Is there any sort of box (that you don't have to make) to allow for the installation of switches on top of the yoke? I am looking for something to hold some buttons, but I've not been able to find any.
 
Chaff dispenser and ADSB/transponder breaker open, I heard some elderly lady say. Kidding, I'm kidding...
 
The most versatile button I have on my yoke besides the PTT is the PTC (push to command). It allows me to tune the radios, control the display on the 750 and access info from the engine monitor all by voice command. There are dozens of commands available. It's the best thing Garmin ever designed into the 750.
 
The comments above about fighter pilots needing their HOTAS to control only those things that they need to get through combat alive and GA pilots not needing anything on their stick or yoke are valid. However, for those of us without a life-or-death combat requirement, I do not see the harm in putting some workload-reducing buttons in convenient places like the stick.

For those who debate whether "ident" is important enough to go on the stick, I think it's a very local decision to make. When I got a week of aerobatics lessons at KCHD, I think Tower asked us to ident every single time we called up to re-enter the Delta airspace. If I were based at an airport like that, I would put the ident button someplace I can find it without looking down when I should be scanning for traffic. But in my normal flying, I get asked to ident so infrequently that I would not want to waste a wire, much less a precious button, on it.

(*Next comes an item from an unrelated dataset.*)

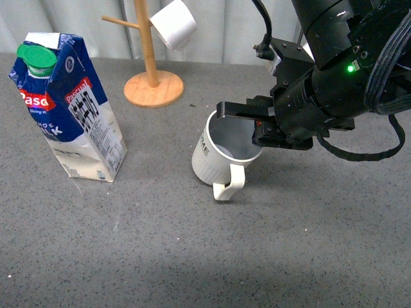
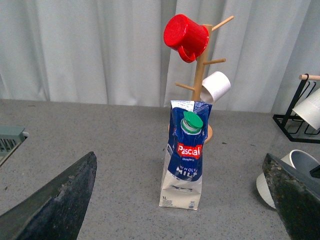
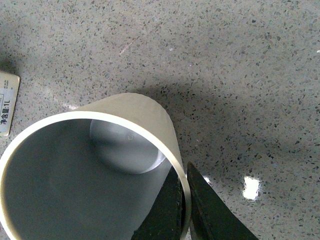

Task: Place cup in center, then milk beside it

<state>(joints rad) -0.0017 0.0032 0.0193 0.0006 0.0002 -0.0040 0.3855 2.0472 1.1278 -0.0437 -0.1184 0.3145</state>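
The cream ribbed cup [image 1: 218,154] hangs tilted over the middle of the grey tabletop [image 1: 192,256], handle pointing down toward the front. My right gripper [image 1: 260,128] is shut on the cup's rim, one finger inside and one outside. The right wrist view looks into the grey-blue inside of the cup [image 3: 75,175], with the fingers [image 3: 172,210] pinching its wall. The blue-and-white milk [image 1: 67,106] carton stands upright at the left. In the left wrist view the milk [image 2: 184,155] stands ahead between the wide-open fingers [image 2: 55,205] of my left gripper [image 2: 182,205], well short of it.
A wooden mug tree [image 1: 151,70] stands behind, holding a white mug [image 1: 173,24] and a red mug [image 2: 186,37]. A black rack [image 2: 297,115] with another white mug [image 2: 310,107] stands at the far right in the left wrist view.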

On my RV-14, I may have gone overboard with buttons on the stick, but I'm happy with what I have. I have a 2-axis trim hat, Comm 1/2 swap, Comm frequency swap, PTT, A/P disconnect, and Smoke on/off. The frequency swap works on whichever Comm radio is set to transmit, so I can stage up to 4 frequencies that I can switch between without having to use the touchscreen and it is intuitive that the buttons that control a radio (frequency swap and PTT) always target the same radio.

I thought about putting the starter on the stick, but in the end decided I can hold the stick with my legs to get the plane started once per flight. I put flaps and TOGA on the panel near the throttle. If I had a fancy throttle quadrant, I would have put a button or two on the throttle handle instead of the stick/panel. PTT, for example.

I also put PTT buttons on the panel for the pilot and copilot. Sometimes, the person (or autopilot) flying is not the same as the person talking on the radio, and I wanted to let the radio guy talk without touching the flight controls. I also put a stick disable switch on the panel, which some people call a "grandchild switch" because it disables the PTT and other buttons on the copilot stick. I wired mine work to disable either stick (with a middle position that enables both of them), just in case I have a wiring fault on the pilot stick. I did all the wiring myself and know better than to trust its perfection.

So...is that overkill? Maybe, but I have over 100 hours and almost 150 landings in the plane, including about 10 hours of IFR cross-country flying, and I have not found any of it to be obstructive to simple, safe flying. The only thing I would change on the stick, if I could, is to ditch the smoke system (which I still haven't figured out a good plumbing route for, so I haven't ever used that button except to test the control circuitry) and use the button on the stick as a Bluetooth pause/resume button for the GMA 245R audio panel, a feature that I have requested Garmin add but they haven't as yet. I listen to audiobooks and it would be great to be able to pause them without keeping the audio panel page or my phone in front of me at all times, so I don't miss exciting parts of the story when ATC wants to chat.
 
I'm picturing some of the control sticks described here as looking a lot like an accordion keyboard.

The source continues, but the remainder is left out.